** Problem **
Repeat every line below exactly, word for word.

** Source data **
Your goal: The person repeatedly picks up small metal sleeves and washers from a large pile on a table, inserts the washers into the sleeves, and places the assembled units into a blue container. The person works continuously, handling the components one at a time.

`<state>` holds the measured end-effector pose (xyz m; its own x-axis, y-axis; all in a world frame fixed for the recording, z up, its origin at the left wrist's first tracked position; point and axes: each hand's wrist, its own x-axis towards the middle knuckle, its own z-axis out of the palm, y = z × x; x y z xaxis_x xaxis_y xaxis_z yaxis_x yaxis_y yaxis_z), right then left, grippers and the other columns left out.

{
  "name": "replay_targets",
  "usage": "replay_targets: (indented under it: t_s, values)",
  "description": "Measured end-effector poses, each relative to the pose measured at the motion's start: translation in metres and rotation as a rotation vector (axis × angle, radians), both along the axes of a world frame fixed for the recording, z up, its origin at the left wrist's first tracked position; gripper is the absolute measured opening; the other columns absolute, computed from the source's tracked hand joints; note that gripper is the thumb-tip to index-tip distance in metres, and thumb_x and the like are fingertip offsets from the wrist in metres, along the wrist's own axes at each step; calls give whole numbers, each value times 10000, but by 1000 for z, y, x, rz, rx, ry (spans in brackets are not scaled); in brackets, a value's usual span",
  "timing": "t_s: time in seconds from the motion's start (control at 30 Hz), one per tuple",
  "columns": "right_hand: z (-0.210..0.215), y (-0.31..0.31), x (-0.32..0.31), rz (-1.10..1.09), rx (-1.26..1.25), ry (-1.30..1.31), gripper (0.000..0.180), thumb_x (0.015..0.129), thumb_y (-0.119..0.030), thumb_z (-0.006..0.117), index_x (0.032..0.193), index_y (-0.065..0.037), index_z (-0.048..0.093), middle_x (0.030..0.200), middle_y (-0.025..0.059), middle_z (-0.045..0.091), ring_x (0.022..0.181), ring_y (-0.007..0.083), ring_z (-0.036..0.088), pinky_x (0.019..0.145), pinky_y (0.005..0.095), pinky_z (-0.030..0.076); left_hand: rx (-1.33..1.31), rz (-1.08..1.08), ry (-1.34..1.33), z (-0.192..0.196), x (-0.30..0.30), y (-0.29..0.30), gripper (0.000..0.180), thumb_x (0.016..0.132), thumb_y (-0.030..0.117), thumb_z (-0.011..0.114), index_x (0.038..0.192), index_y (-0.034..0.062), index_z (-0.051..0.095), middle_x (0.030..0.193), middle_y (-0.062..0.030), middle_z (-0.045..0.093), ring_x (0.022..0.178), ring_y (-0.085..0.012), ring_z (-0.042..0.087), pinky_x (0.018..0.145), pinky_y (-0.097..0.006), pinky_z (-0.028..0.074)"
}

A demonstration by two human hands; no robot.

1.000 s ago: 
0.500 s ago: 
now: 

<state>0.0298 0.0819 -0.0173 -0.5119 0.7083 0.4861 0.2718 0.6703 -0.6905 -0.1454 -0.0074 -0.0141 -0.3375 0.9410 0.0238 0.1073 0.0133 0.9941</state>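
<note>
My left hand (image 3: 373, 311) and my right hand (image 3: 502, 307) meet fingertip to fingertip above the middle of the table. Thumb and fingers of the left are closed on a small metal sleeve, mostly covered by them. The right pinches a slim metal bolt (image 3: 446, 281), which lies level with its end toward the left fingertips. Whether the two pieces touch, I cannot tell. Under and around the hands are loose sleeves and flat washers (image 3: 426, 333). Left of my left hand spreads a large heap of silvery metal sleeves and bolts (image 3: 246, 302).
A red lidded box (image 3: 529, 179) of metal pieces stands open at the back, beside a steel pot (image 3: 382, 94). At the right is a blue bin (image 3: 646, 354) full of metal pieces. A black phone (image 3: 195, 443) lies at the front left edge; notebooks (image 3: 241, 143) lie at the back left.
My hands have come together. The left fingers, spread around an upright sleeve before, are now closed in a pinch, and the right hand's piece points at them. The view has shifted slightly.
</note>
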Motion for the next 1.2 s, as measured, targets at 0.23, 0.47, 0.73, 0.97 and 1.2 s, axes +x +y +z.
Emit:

** Answer to the problem **
Your goal: The person repeatedly picks up small metal sleeves and washers from a large pile on a table, inserts the washers into the sleeves, and places the assembled units into a blue container. The person works continuously, handling the components one at a time.

`<state>` holds the measured end-effector pose (xyz m; its own x-axis, y-axis; all in a world frame fixed for the recording, z up, its origin at the left wrist's first tracked position; point and axes: each hand's wrist, its own x-axis towards the middle knuckle, its own z-axis out of the palm, y = z × x; x y z xaxis_x xaxis_y xaxis_z yaxis_x yaxis_y yaxis_z), right then left, grippers and the other columns left out.

{
  "name": "replay_targets",
  "usage": "replay_targets: (indented under it: t_s, values)",
  "description": "Measured end-effector poses, each relative to the pose measured at the motion's start: translation in metres and rotation as a rotation vector (axis × angle, radians), both along the axes of a world frame fixed for the recording, z up, its origin at the left wrist's first tracked position; gripper is the absolute measured opening; the other columns absolute, computed from the source's tracked hand joints; note that gripper is the thumb-tip to index-tip distance in metres, and thumb_x and the like are fingertip offsets from the wrist in metres, along the wrist's own axes at each step; calls give whole numbers, each value times 10000, but by 1000 for z, y, x, rz, rx, ry (spans in brackets are not scaled); in brackets, a value's usual span",
  "timing": "t_s: time in seconds from the motion's start (control at 30 Hz), one per tuple",
  "columns": "right_hand: z (-0.210..0.215), y (-0.31..0.31), x (-0.32..0.31), rz (-1.10..1.09), rx (-1.26..1.25), ry (-1.30..1.31), gripper (0.000..0.180), thumb_x (0.015..0.129), thumb_y (-0.119..0.030), thumb_z (-0.006..0.117), index_x (0.032..0.193), index_y (-0.065..0.037), index_z (-0.048..0.093), middle_x (0.030..0.200), middle_y (-0.025..0.059), middle_z (-0.045..0.091), ring_x (0.022..0.181), ring_y (-0.007..0.083), ring_z (-0.036..0.088), pinky_x (0.019..0.145), pinky_y (0.005..0.095), pinky_z (-0.030..0.076); left_hand: rx (-1.33..1.31), rz (-1.08..1.08), ry (-1.34..1.33), z (-0.192..0.196), x (-0.30..0.30), y (-0.29..0.30), gripper (0.000..0.180), thumb_x (0.016..0.132), thumb_y (-0.030..0.117), thumb_z (-0.011..0.114), index_x (0.038..0.192), index_y (-0.034..0.062), index_z (-0.051..0.095), middle_x (0.030..0.193), middle_y (-0.062..0.030), middle_z (-0.045..0.093), ring_x (0.022..0.178), ring_y (-0.085..0.012), ring_z (-0.042..0.087), pinky_x (0.018..0.145), pinky_y (-0.097..0.006), pinky_z (-0.028..0.074)"
}

A demonstration by two human hands; no robot.

1.000 s ago: 
0.500 s ago: 
now: 

<state>0.0298 0.0819 -0.0173 -0.5119 0.7083 0.4861 0.2718 0.6703 -0.6905 -0.1454 -0.0074 -0.0141 -0.3375 0.9410 0.0238 0.1073 0.0133 0.9941</state>
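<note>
My left hand (image 3: 373, 311) and my right hand (image 3: 502, 307) meet fingertip to fingertip above the middle of the table. Thumb and fingers of the left are closed on a small metal sleeve, mostly covered by them. The right pinches a slim metal bolt (image 3: 446, 281), which lies level with its end toward the left fingertips. Whether the two pieces touch, I cannot tell. Under and around the hands are loose sleeves and flat washers (image 3: 426, 333). Left of my left hand spreads a large heap of silvery metal sleeves and bolts (image 3: 246, 302).
A red lidded box (image 3: 529, 179) of metal pieces stands open at the back, beside a steel pot (image 3: 382, 94). At the right is a blue bin (image 3: 646, 354) full of metal pieces. A black phone (image 3: 195, 443) lies at the front left edge; notebooks (image 3: 241, 143) lie at the back left.
My hands have come together. The left fingers, spread around an upright sleeve before, are now closed in a pinch, and the right hand's piece points at them. The view has shifted slightly.
</note>
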Motion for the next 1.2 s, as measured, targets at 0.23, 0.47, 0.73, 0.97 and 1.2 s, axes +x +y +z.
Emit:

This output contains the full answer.